LVMH Ventures’ Role and Broader Implications
For those concerned about LVMH’s role in all of this, the founders’ confidence should reassure you. As a minority investor, LVMH Ventures plans to take a hands off approach, playing a more observational role, similar to its strategy with its other investments in brands such as Aime Leon Dore in 2022 and Gabriela Hearst.
Continuous investments in mid range brands seems to be part of the conglomerates’s broader strategy to diversify beyond ultra luxury, its main focal point. Within this year alone, LVMH’s sales fell by 3% which was driven by declining sales in the Chinese market and broader macroeconomic challenges in key economies including inflation and low consumer confidence.

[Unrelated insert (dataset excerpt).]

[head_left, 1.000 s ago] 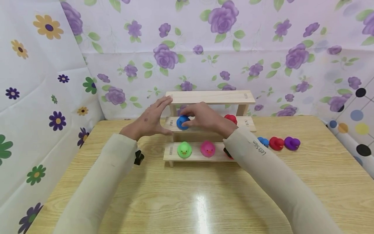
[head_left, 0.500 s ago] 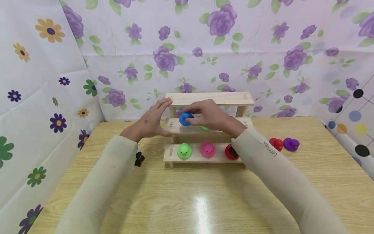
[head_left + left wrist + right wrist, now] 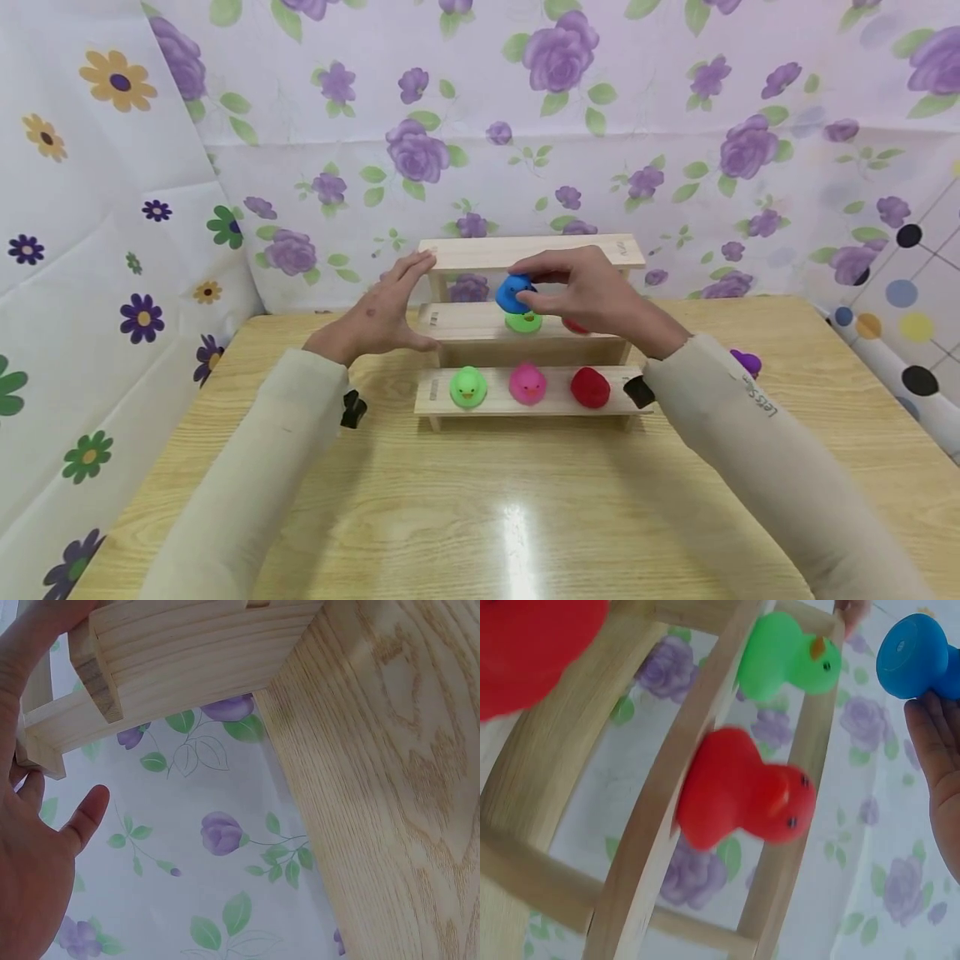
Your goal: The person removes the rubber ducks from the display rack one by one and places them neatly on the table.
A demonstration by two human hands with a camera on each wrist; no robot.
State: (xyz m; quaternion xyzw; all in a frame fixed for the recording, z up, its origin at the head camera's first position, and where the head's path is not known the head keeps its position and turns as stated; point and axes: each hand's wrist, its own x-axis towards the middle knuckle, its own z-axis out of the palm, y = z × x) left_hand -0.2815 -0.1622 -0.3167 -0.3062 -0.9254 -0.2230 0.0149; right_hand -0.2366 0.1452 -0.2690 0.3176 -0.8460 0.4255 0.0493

Given these shifts, LMVH’s diversification strategy just makes sense. Over the years, mid range fashion brands have blurred the lines between affordable and high fashion with its goldilocks pricing strategy — not too expensive, not too cheap but justtt right. The success of emerging contemporary labels in this space largely stems from social media—particularly Instagram—which lets brands shape their own narratives through lifestyle-driven advertising of design-forward pieces that capture a high-fashion look at a more accessible price point (think Nanushka). This approach appeals to style conscious consumers who want to cultivate a personal style without relying on fast fashion or over indulging on designer items.
Looking Ahead
I’m excited to see where Our Legacy goes in the next five years. Will it hit its ambitious goal of €100 million in revenue? If not, as co-founder Jockum Hallin puts it, “something has stopped working.” What do you think—can Our Legacy keep up the momentum, or will it face unexpected hurdles along the way?